Records excerpted from a collection
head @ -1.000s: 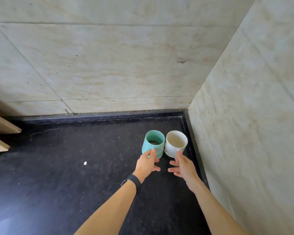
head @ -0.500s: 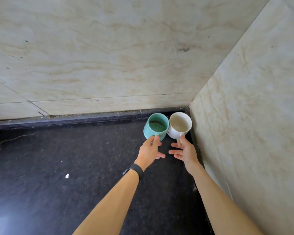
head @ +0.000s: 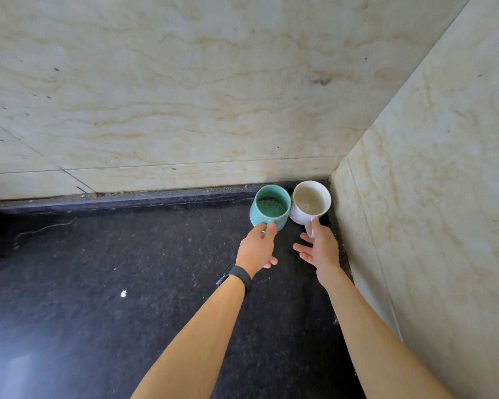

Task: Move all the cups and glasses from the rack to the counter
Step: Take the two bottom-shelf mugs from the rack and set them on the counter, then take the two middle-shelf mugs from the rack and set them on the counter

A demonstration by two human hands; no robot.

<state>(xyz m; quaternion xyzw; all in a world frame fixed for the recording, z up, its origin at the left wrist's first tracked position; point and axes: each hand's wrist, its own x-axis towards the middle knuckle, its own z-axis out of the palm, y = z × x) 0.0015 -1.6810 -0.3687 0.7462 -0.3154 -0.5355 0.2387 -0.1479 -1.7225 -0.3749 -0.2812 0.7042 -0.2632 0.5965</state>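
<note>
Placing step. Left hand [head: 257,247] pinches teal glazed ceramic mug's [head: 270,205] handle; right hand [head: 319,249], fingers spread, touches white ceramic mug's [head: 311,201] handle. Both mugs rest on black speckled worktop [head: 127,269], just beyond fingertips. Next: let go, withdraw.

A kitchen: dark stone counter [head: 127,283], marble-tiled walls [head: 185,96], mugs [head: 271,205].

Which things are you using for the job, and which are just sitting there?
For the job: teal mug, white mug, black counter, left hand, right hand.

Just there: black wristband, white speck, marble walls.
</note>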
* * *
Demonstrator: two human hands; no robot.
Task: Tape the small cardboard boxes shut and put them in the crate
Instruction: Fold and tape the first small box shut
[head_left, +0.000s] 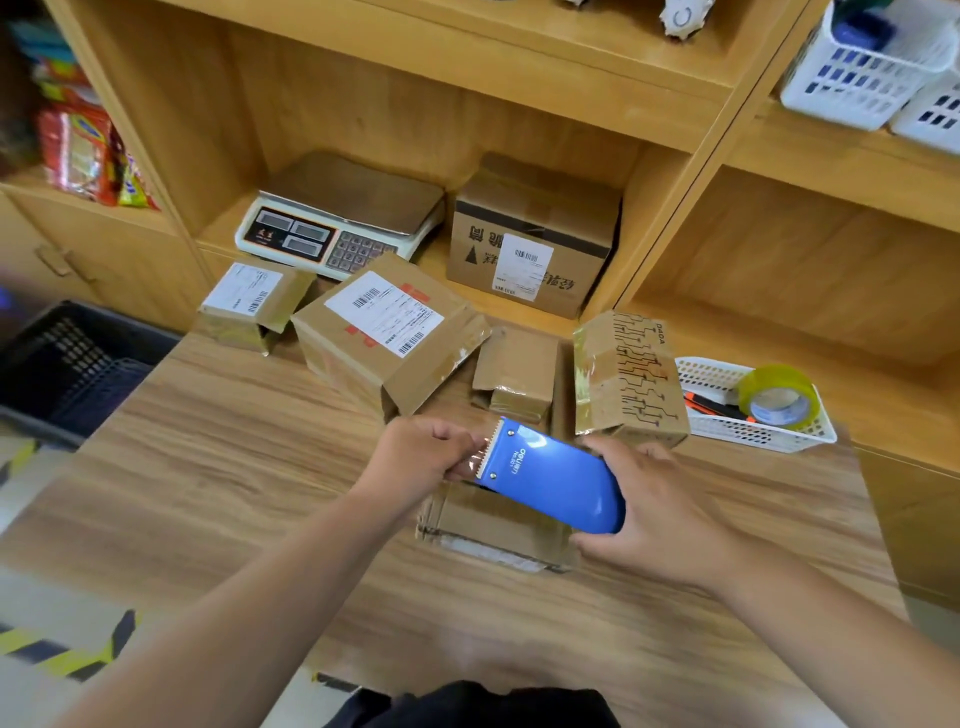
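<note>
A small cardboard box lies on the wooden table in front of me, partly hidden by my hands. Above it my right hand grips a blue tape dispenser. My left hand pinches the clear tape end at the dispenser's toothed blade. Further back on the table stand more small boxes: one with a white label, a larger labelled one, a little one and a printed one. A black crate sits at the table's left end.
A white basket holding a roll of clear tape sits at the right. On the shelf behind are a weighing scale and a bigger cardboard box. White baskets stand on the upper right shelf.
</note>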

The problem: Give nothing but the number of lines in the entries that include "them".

Written answer: 2